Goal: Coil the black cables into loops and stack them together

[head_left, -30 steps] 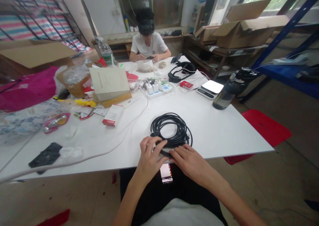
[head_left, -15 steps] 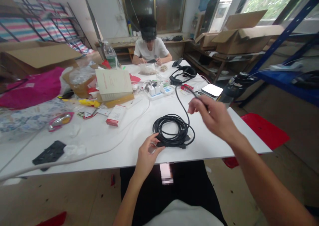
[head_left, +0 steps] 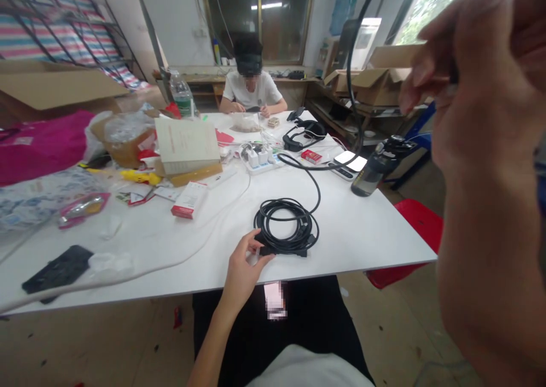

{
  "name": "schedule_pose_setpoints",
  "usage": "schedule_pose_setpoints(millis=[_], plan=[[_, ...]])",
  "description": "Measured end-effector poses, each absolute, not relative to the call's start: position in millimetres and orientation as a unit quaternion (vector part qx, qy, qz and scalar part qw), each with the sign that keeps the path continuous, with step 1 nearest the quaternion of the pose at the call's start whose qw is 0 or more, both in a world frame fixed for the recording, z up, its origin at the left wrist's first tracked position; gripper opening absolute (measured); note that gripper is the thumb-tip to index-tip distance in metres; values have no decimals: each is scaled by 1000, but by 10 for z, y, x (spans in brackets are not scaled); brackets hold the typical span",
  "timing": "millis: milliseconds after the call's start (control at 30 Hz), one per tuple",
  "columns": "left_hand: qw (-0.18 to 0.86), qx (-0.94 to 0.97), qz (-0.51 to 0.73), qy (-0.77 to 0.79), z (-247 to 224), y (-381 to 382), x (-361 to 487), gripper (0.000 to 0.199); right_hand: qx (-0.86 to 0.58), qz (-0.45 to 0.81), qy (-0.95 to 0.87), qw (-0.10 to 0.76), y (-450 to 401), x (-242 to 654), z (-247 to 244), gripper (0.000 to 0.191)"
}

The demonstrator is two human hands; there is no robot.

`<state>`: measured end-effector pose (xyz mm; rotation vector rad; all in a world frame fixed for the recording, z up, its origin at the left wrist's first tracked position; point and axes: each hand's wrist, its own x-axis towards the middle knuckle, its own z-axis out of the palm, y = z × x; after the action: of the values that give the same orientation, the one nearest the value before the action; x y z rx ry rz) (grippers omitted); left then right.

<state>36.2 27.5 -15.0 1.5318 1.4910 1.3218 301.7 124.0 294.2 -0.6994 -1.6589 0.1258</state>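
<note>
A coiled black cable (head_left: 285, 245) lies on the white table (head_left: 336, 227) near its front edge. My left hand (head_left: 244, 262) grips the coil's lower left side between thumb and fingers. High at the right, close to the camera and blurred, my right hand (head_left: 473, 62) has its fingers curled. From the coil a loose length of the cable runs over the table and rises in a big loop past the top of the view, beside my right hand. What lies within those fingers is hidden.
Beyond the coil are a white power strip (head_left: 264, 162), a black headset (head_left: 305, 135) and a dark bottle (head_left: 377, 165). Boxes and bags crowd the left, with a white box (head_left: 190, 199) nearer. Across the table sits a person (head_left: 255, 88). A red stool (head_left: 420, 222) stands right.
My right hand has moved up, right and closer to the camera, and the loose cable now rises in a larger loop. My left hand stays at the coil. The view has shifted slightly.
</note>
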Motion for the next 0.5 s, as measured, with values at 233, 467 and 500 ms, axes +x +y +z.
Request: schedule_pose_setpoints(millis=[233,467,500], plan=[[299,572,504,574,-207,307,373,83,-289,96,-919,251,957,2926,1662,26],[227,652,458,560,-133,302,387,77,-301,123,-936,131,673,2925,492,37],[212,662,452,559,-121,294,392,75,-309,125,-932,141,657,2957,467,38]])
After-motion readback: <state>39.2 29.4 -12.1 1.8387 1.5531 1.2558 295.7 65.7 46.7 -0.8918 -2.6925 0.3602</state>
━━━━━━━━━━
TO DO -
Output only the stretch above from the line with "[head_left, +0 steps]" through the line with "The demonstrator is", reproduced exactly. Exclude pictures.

SOLUTION FOR THIS TASK -
[head_left, +0 steps] 

{
  "name": "schedule_pose_setpoints",
  "usage": "schedule_pose_setpoints(millis=[_], plan=[[_, ...]])",
  "description": "Measured end-effector poses, each absolute, not relative to the call's start: position in millimetres and orientation as a unit quaternion (vector part qx, qy, qz and scalar part qw), each with the sign that keeps the path continuous, with step 1 nearest the quaternion of the pose at the call's start whose qw is 0 or more, both in a world frame fixed for the recording, z up, its origin at the left wrist's first tracked position; gripper opening absolute (measured); note that gripper is the thumb-tip to index-tip distance in metres; values have no decimals: each is scaled by 1000, but by 10 for z, y, x (spans in brackets are not scaled); brackets hold the typical span",
  "timing": "millis: milliseconds after the call's start (control at 30 Hz), one per tuple",
  "columns": "left_hand: qw (-0.18 to 0.86), qx (-0.94 to 0.97), qz (-0.51 to 0.73), qy (-0.77 to 0.79), z (-247 to 224), y (-381 to 382), x (-361 to 487), gripper (0.000 to 0.199); right_hand: qx (-0.86 to 0.58), qz (-0.45 to 0.81), qy (-0.95 to 0.87), qw (-0.10 to 0.76), y (-450 to 401), x (-242 to 654), z (-247 to 244), gripper (0.000 to 0.191)"
}

The demonstrator is two human hands; there is no robot.

The answer contains nothing more.